The title of this column is a quote from a lesbian called Wasabi on the Q forums, and when I read it some months ago, I almost pissed myself laughing – it’s just so accurate and witty.

What is it about lesbians and poetry? It’s like comfortable shoes and short hair; it’s one of those stereotypes that’s widespread enough to work. Before I get lynched by used-tampon-wielding lesbo poets, let me state here and now that I too write poetry – generally under the heading “really bad lesbian pottery.” I’ve had a handful of them published (hey, dykes like handfuls of things), but consider it cheap writing – it’s just too easy and when I reread it after a few years, it seems abysmal. Also, I have a theory that the days of poets and jongleurs are over and that lyrics belong to singers.

Obviously you get good poets and bad poets and poetry is not tied to sexuality, but where you find lesbians, you will invariably find poetry. Why? Are we artistic? Anguished? Do we keep our craniums up our rectums? I claim all three of those descriptions for myself anyway. I used to write poetry with a great amount of passion, then get all depressed about the fact that despite requests from a Romanian heavy metal band (I’m serious), nobody was ever really going to sing anything I’d written.
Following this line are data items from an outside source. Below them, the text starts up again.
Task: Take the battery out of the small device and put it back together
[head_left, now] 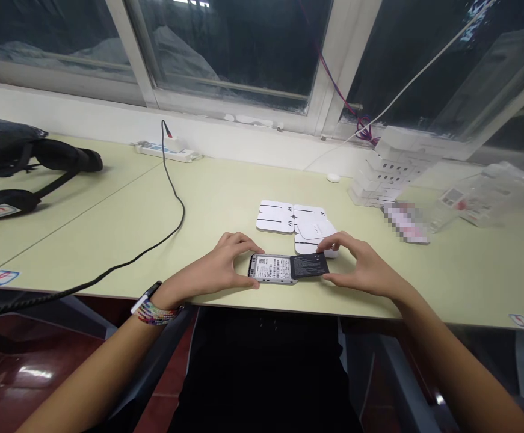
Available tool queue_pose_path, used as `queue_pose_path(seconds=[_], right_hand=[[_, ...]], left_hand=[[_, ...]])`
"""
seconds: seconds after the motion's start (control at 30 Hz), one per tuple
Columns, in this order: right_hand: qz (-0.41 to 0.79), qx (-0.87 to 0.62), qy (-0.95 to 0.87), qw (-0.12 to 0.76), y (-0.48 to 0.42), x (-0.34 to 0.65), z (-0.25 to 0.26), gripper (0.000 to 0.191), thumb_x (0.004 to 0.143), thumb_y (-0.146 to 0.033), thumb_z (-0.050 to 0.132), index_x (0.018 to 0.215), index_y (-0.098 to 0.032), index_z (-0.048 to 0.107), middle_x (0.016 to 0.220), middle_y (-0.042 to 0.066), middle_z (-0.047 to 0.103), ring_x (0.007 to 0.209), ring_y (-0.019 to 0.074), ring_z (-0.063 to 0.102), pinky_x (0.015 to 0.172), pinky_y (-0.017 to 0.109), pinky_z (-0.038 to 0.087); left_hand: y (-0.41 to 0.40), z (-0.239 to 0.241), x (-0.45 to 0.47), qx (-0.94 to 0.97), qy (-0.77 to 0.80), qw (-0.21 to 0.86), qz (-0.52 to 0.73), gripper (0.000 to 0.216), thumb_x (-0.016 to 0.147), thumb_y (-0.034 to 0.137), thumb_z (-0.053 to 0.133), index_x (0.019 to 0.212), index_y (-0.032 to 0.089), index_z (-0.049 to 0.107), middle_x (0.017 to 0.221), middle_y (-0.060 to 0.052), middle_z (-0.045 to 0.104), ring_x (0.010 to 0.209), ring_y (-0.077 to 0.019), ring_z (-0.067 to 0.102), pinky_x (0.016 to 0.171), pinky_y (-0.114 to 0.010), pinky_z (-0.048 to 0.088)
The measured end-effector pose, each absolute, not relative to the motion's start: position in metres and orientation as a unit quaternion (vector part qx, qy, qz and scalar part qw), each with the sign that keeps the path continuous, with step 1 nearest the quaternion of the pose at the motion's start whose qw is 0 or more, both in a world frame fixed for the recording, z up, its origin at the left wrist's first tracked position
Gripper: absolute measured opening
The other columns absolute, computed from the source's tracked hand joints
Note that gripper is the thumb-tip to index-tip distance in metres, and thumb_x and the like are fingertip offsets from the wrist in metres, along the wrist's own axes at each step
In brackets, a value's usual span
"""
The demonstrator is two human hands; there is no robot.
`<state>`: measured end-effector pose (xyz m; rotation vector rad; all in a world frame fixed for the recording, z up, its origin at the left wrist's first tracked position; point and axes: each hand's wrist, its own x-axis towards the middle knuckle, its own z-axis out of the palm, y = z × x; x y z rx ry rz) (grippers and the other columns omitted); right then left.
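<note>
Between right fingers [334, 239], seemingly a black battery [309, 265]

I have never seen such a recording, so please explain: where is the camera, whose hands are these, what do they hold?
No machine is shown: these are a person's bare hands, filmed by one head-worn camera looking forward and down. The left hand holds a flat, white-labelled, silver-edged rectangular device. The right hand pinches a thin, black rectangular piece at the device's right end. On the pale yellow-green table, white round-cornered pieces with black lines lie beyond; a black cable runs on the left, and white boxes are stacked on the right.
</note>
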<state>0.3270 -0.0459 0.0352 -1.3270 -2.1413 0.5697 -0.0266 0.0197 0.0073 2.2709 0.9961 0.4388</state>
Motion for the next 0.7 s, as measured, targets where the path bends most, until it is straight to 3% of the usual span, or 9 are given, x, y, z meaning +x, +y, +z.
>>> queue_pose_path(seconds=[0.7], right_hand=[[0.232,-0.485,-0.784,0.310,-0.047,0.333,0.010,0.039,0.083,-0.027,0.083,0.119,-0.030,0.068,0.123,0.004,0.071,0.112,0.0272,0.068,0.104,0.049,0.058]], left_hand=[[0.020,0.009,-0.026,0.859,0.383,0.305,0.149,0.057,0.084,0.059,0.086,0.133,0.034,0.068,0.139,-0.005,0.057,0.140,-0.0336,0.045,0.119,-0.051,0.045]])
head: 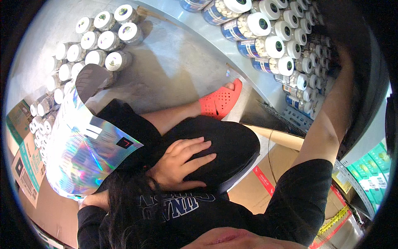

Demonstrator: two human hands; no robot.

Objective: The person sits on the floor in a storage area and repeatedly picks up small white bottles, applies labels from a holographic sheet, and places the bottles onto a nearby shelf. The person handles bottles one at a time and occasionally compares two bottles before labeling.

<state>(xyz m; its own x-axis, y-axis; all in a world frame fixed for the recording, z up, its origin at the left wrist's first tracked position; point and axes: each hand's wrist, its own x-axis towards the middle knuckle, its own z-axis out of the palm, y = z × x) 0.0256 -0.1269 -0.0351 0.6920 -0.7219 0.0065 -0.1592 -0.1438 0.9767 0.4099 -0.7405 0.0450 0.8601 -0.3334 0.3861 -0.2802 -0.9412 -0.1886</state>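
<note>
My left hand point(183, 165) lies palm down on my black-clothed thigh point(230, 146), fingers apart and holding nothing. My right arm reaches up along the picture's right side to the shelf; its hand is out of view. A curved, shiny holographic sheet or pouch point(90, 149) stands at my left, over part of my lap. Clear plastic jars with white lids and blue labels, holding white pieces, stand in rows on the metal shelf, one jar point(245, 26) near its edge. More white-lidded jars, one at the group's near side point(116, 60), stand on the floor at the upper left.
A red perforated clog point(219, 101) is on my foot near the grey metal shelf edge point(199, 31). Cardboard boxes with red tape point(264, 180) lie at the lower right. Printed cartons point(28, 168) stand at the far left. Green packages point(373, 168) sit at the right rim.
</note>
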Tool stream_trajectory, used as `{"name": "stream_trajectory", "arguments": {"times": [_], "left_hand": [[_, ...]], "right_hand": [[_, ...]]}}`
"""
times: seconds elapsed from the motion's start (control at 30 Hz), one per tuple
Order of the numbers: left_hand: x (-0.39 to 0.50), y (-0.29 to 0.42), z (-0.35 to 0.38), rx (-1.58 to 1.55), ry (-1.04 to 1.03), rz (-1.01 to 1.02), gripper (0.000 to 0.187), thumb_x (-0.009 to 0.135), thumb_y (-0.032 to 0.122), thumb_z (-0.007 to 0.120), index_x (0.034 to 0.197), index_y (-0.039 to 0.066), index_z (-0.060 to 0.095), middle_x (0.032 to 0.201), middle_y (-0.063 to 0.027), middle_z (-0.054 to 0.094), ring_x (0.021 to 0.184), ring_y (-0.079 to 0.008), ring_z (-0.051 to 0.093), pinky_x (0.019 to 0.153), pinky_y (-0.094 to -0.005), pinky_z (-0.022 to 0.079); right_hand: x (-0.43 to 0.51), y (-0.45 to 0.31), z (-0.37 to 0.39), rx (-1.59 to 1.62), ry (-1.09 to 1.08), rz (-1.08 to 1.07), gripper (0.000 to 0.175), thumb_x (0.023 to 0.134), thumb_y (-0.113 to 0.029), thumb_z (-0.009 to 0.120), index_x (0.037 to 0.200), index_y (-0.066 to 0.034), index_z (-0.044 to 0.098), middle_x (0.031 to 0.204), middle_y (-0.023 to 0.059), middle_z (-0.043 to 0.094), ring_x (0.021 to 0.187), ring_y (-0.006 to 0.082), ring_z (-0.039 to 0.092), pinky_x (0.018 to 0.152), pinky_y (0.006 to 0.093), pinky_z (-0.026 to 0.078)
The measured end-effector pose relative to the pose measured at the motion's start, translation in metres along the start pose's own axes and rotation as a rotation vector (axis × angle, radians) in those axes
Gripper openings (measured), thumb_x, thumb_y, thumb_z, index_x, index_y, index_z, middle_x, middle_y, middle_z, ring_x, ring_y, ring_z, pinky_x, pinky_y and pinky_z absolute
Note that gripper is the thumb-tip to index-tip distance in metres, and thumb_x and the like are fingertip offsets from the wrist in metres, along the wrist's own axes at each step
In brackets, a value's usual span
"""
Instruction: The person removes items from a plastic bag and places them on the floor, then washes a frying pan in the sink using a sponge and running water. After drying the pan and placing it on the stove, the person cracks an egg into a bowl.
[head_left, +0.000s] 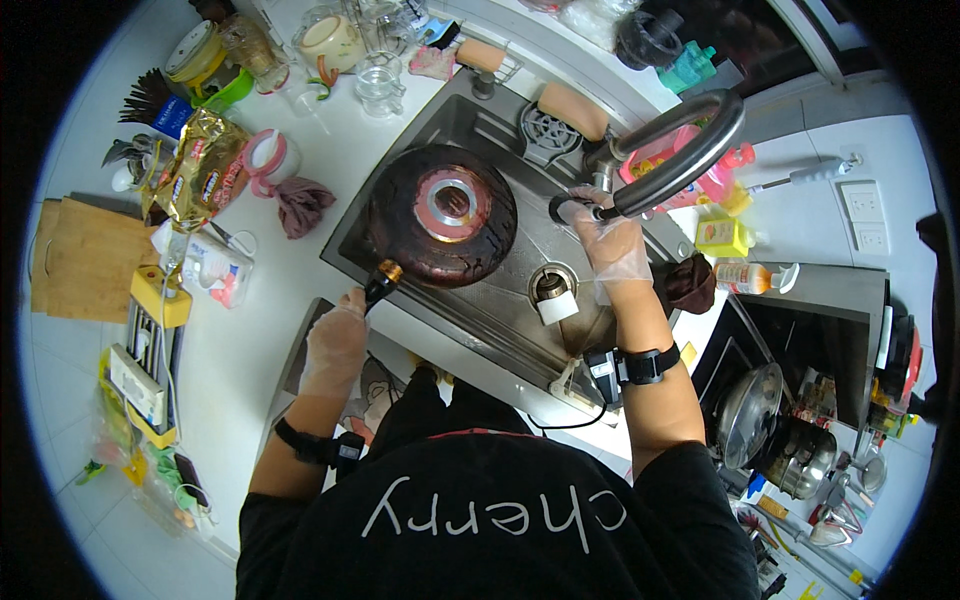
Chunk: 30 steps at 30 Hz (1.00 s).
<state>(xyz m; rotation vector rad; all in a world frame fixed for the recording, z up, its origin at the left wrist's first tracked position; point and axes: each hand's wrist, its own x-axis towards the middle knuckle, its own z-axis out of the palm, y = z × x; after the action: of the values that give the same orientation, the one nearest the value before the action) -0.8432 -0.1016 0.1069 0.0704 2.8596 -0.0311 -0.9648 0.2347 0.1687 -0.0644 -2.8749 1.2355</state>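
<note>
A dark, scorched wok (480, 251) lies bottom up in the stainless steel sink (480, 319), a pale metal ring at its centre. My left hand (337, 341), in a clear plastic glove, grips the wok's black handle (380, 285) at the sink's front left edge. Also gloved, my right hand (606, 238) is at the spout end of the curved metal faucet (701, 161), its fingers around the black spray head (562, 208). The drain (553, 285) sits below that hand, with a white block-like piece (559, 308) on it.
Behind the sink lie a sponge (574, 111) and a round metal grate (550, 127). On the left counter are a gold foil bag (201, 169), a purple cloth (302, 206) and a glass mug (379, 82). A spray bottle (750, 278) and a glass-lidded pan (750, 416) are at the right.
</note>
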Motion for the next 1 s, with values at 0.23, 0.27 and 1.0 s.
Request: {"name": "stream_trajectory", "arguments": {"times": [0.23,0.27,1.0], "left_hand": [[-0.009,0.006,0.003,-0.439,-0.199,-0.151,0.030,0.087,0.017,0.061,0.110,0.003,0.048,0.078,-0.0164,0.063,0.076,-0.0333,0.067,0.068,-0.0414,0.054],[-0.008,0.006,0.005,-0.581,-0.246,-0.178,0.034,0.085,0.016,0.062,0.112,0.002,0.047,0.078,-0.0173,0.062,0.075,-0.0320,0.066,0.068,-0.0405,0.053],[-0.020,0.033,-0.013,-1.627,-1.272,-0.252,0.034,0.081,0.023,0.074,0.090,0.011,0.044,0.049,0.0035,0.042,0.036,-0.0067,0.040,0.034,-0.0216,0.035]], "right_hand": [[-0.004,-0.026,-0.009,0.141,0.108,-0.014,0.033,0.084,-0.029,0.070,0.102,-0.0023,0.067,0.088,0.0155,0.069,0.082,0.0239,0.066,0.076,0.0332,0.050],[-0.007,-0.028,-0.013,0.182,0.096,-0.019,0.031,0.082,-0.024,0.073,0.102,-0.0009,0.066,0.085,0.0114,0.069,0.076,0.0166,0.064,0.072,0.0300,0.050],[0.038,0.128,-0.038,0.169,-0.221,0.283,0.025,0.084,-0.013,0.063,0.108,-0.0035,0.067,0.086,0.0047,0.069,0.071,0.0129,0.062,0.065,0.0256,0.049]]}}
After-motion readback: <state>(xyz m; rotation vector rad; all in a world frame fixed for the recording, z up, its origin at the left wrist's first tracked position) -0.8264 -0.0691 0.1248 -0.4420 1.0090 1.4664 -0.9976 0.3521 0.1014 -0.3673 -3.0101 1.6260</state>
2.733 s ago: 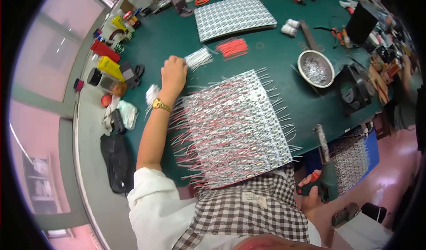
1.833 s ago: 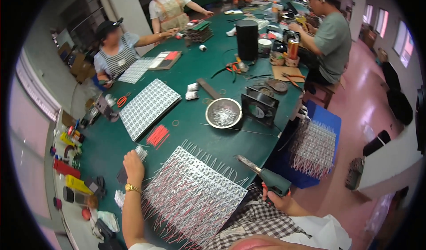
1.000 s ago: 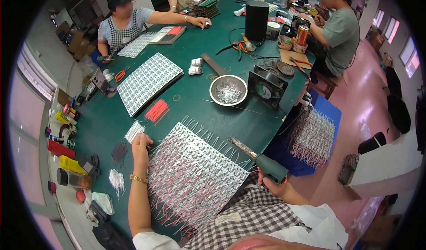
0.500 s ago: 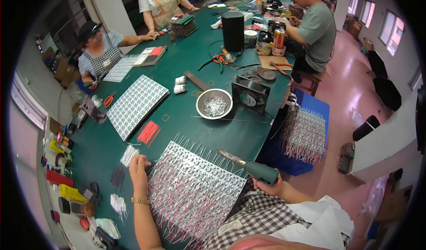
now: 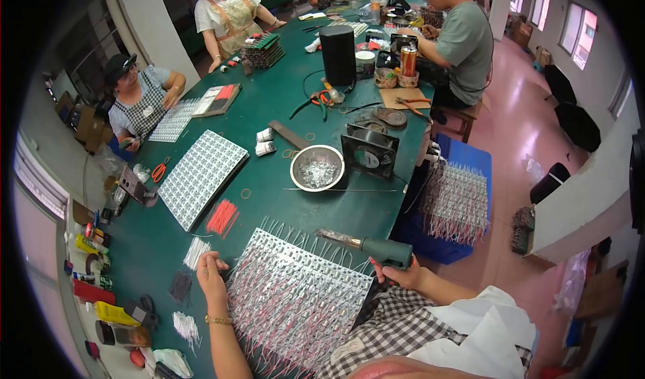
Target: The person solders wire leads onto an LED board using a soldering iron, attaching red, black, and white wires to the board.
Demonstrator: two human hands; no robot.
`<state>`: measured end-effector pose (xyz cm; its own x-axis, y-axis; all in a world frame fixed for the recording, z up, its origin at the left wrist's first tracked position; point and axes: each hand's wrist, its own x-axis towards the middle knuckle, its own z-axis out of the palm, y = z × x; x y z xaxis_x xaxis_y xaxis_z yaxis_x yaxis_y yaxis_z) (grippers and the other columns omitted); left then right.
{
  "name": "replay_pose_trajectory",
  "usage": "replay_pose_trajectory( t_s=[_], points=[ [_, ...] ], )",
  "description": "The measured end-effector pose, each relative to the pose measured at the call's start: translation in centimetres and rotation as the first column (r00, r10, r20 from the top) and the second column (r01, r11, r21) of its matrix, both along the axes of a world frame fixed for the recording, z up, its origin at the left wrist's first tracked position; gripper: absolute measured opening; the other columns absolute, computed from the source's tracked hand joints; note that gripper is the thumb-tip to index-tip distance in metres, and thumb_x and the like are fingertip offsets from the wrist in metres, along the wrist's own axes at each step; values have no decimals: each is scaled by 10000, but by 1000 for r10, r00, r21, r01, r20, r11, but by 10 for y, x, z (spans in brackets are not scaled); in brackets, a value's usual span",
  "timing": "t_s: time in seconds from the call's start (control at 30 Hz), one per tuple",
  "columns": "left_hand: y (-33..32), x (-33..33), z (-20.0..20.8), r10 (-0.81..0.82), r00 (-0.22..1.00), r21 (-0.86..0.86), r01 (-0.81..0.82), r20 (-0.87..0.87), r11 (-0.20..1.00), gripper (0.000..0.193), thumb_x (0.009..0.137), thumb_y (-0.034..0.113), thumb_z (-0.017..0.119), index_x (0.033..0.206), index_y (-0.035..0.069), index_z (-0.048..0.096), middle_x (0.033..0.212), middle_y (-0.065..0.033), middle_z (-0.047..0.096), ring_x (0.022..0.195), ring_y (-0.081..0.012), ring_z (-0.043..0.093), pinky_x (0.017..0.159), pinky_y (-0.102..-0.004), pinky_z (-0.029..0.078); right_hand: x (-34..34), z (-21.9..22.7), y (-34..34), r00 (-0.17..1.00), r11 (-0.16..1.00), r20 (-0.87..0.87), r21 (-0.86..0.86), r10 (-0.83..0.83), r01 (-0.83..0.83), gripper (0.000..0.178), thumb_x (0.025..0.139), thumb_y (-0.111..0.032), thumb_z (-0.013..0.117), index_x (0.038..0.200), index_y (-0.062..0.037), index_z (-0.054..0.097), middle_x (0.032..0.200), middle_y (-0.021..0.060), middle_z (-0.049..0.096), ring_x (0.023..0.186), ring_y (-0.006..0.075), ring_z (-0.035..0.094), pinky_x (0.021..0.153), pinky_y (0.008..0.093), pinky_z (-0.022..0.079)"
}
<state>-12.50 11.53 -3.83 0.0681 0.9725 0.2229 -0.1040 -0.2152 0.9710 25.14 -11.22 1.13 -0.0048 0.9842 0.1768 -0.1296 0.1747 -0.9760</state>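
A soldering gun (image 5: 384,251) with a dark green body and a metal barrel is gripped in my right hand (image 5: 403,275). It lies nearly level, its barrel pointing left over the far edge of a wired circuit-board panel (image 5: 295,291). Many white and red wires stick out from that panel. Beside its left far corner is my left hand (image 5: 212,275), fingers curled and pinched together; anything between them is too small to make out. A bundle of white wires (image 5: 197,251) lies just beyond this hand, with black wires (image 5: 181,285) to its left.
Red wires (image 5: 222,216) and a bare board panel (image 5: 203,177) lie farther off. A metal bowl (image 5: 295,172) of shiny bits, a thin rod (image 5: 349,190) and a black fan (image 5: 369,151) stand ahead. Co-workers sit and stand around the green table (image 5: 269,207).
My right hand has turned the soldering gun more level, and its barrel has shifted slightly left. My left hand stays by the panel's corner, still pinched. The whole view has shifted a little.
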Motion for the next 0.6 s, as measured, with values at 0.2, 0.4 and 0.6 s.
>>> replay_pose_trajectory(
  t_s=[0.2, 0.4, 0.6],
  points=[
    [-3, 10, 19, 40, 999, -67, -40, 2, 997, 184, 1014, 195, 400, 1044, 49, 508, 655, 40, 375, 532, -32, 312, 469, -189, 275, -1, -1, 13, 997, 998, -55, 45, 47, -44, 273, 910, -63, 532, 1174, 7, 535, 809, 51, 591, 654, 98, 568, 597, 244, 471],
    [0, -10, -6, 112, 993, -20, -113, -42, 993, 178, 1005, 219, 438, 953, 71, 523, 646, 50, 400, 507, -20, 311, 427, -175, 235, -17, 30, 23, 982, 990, -191, -141, -9, -18, 282, 936, -121, 496, 1180, 18, 514, 777, 68, 589, 657, 120, 575, 613, 271, 486],
    [-9, -10, 14, 187, 958, -28, -197, -219, 980, 175, 968, 124, 491, 1074, 30, 593, 731, 28, 518, 602, -27, 430, 515, -164, 317, -26, 47, 41, 960, 971, -280, -223, 23, -88, 367, 890, -149, 550, 1192, 45, 471, 790, 78, 579, 654, 139, 579, 644, 290, 493]
  ],
)
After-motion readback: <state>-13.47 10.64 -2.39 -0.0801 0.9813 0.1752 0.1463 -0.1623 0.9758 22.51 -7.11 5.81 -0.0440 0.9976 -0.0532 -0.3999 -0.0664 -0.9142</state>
I love poetry though. I love Pablo Neruda, many Russian poets, anything recommended by Jeanette Winterson, my girlfriend and some members of local online forums. It’s only my own stuff I don’t respect. And I have only one piece of advice for anyone writing and/or reading poetry – don’t think. Just express and absorb. Leave your head out of it and feel it in your heart and your soul and your groin.

If anyone needs me I’ll be campaigning for the reinstation of jongleur as a career choice. Meantime, call me poseur.